Bei dieser Politik wurde übersehen, daß die demokratischen Nationalstaaten das Europäische an Europa und seine Lebensgrundlage sind. So gesehen war Deutschland erst mit der Wiederherstellung seiner staatlichen Einheit "europafähig" geworden.

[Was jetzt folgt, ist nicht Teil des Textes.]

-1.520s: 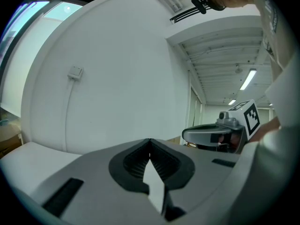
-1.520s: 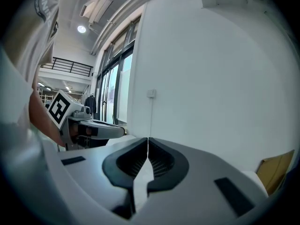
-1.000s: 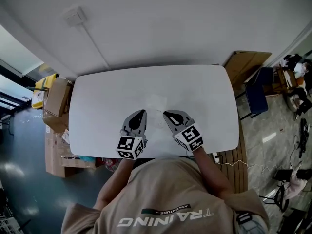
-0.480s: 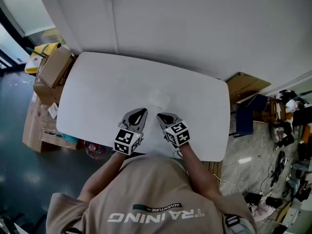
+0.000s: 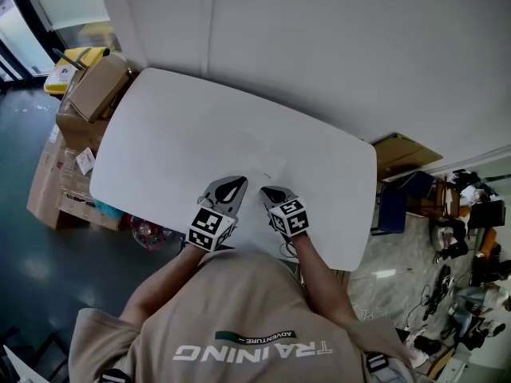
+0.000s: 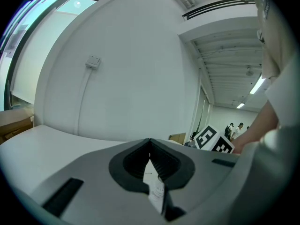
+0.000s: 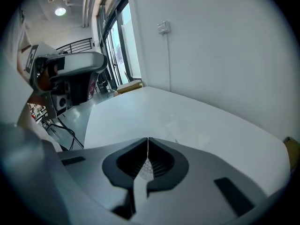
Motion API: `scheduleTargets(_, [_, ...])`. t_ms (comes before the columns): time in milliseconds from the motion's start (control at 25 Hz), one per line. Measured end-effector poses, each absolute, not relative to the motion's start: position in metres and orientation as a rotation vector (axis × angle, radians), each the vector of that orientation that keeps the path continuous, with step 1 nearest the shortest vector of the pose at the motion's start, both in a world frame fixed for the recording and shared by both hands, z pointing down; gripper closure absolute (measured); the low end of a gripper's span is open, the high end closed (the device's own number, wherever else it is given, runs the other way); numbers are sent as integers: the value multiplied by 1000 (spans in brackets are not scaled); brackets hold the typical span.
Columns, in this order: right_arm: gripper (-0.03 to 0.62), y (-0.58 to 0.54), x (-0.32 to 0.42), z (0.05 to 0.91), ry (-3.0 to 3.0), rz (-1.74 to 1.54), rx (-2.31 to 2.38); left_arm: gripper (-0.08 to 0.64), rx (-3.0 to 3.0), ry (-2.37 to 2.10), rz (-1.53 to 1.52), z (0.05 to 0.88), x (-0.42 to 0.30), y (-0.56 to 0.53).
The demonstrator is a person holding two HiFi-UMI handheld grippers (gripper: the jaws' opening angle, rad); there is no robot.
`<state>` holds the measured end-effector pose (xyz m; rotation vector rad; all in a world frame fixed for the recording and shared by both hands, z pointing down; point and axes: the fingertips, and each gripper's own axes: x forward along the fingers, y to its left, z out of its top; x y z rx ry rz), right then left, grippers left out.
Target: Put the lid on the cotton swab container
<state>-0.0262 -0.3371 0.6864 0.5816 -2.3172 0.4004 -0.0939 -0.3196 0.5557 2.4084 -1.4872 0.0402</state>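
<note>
Nearest to us, past our beige shirt, we hold both tools low over the near edge of the white table, each with its marker cube turned up towards us. The left gripper is clenched: in the left gripper view its two jaws meet at the tips, and nothing is gripped between them. The right gripper is clenched the same way, its jaws pressed together at the tips and holding nothing. The two stand close side by side, tips pointing away from us and leaning slightly towards each other, without touching. Just beyond them the cotton swab container lies on the table as a pale, nearly see-through patch. It is straight ahead of the right gripper's tips and ahead and to the right of the left gripper's, near both and touched by neither. In the right gripper view it is only a faint outline on the tabletop past the closed jaws. We cannot make out a lid apart from the container, nor whether one is on it. Farther off, cardboard boxes stand on the floor at the table's left end, and behind the table rises a plain white wall.
</note>
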Motion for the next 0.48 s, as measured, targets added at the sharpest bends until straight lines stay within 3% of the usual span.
scheduleTargets(480, [574,-331,-25,707,-2267,451,569,546,2391,-1480,46,567,-98,-319])
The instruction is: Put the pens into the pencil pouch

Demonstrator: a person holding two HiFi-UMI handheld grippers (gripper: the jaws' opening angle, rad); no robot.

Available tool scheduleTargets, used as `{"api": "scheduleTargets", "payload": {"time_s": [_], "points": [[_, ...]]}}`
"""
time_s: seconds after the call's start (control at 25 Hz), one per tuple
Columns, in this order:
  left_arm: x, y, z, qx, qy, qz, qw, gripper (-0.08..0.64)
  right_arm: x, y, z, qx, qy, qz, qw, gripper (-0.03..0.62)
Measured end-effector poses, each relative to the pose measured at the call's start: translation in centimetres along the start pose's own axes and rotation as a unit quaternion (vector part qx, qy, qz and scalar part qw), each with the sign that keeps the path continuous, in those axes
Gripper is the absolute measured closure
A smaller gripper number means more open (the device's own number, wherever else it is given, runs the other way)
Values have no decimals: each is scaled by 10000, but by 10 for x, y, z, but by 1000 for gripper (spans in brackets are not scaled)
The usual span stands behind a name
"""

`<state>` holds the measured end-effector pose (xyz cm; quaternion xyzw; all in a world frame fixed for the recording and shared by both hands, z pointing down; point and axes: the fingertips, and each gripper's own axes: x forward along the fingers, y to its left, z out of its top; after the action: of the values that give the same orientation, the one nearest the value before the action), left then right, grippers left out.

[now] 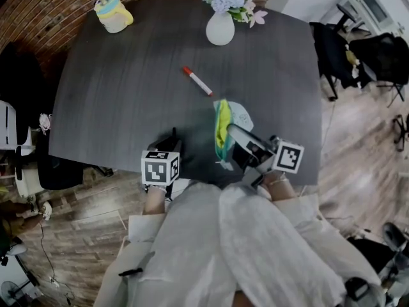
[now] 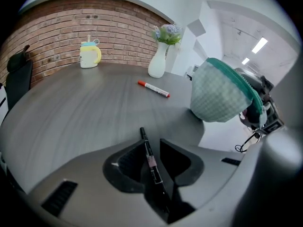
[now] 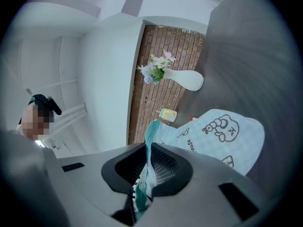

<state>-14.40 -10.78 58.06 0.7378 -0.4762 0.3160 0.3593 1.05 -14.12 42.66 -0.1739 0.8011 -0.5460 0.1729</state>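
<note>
Currently pinching slim black pen (image 2: 150, 159) with left gripper (image 2: 150, 148), clamping teal-zipped checked fabric pouch (image 3: 222, 136) with right gripper (image 3: 149, 162) at 5 o'clock from red-capped white marker pen (image 1: 198, 81).

We take this for an office or studio workroom rather than a home. A large dark grey table (image 1: 128, 94) stands on wood-plank flooring (image 1: 83, 216) before a brick wall (image 2: 57, 27). Black office chairs (image 1: 377, 56) stand off to one side, strip lights (image 2: 259, 45) run along a white ceiling, and a white vase of flowers (image 1: 220, 27) dresses the tabletop.
</note>
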Motion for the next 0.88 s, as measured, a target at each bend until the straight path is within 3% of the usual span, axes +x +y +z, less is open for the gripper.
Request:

Genschers Außenpolitik hatte den eigenen Nationalstaat aus den Augen verloren. Die friedliche Revolution der Deutschen zwischen Rügen und Thüringer Wald, die ihre Selbstbefreiung und den demokratischen Nationalstaat erzwangen, traf diese Außenpolitik daher völlig unvorbereitet. Kein Wunder, hatte doch Walters wenige Monate vorher feststellen müssen, "wie wenige Politiker die Einheit Deutschlands in naher Zukunft verwirklicht sehen wollten". Eher habe die Sorge überwogen, "was Deutschlands Nachbarn von einem vereinigten Deutschland halten konnten. Das Zentrum dieser Besorgnisse lag im Auswärtigen Amt".

Nicht dank, sondern eher trotz der offiziellen bundesdeutschen Politik hatten sich die von ihr unerwarteten Entwicklungen ergeben. Erst als sie offenkundig waren, wurden die neuen Realitäten pflichtgemäß genutzt. Doch obwohl die neue Lage die Konzentration aller politischen und wirtschaftlichen Kräfte auf die Konsolidierung des demokratischen Nationalstaats Deutschland gebot, handelte Deutschland auch weiterhin als eher östlichstes Land Westeuropas statt als Europas Mitte. Seit über einem Jahrzehnt übernimmt sich Deutschland finanziell mit dem Versuch, die Folgen des Sozialismus zu überwinden und gleichzeitig der weitaus größte Nettozahler der EU zu sein. Damit finanzieren die Deutschen Spanien, Portugal, Griechenland und Irland, während die deutschen Interessen geopolitisch eher die Zuwendung zu den vielgestaltigen Problemen im östlichen Europa verlangen. Insofern setzt Joseph Fischer die Politik Genschers getreulich fort. Das Ganze nennt man Kontinui-tät.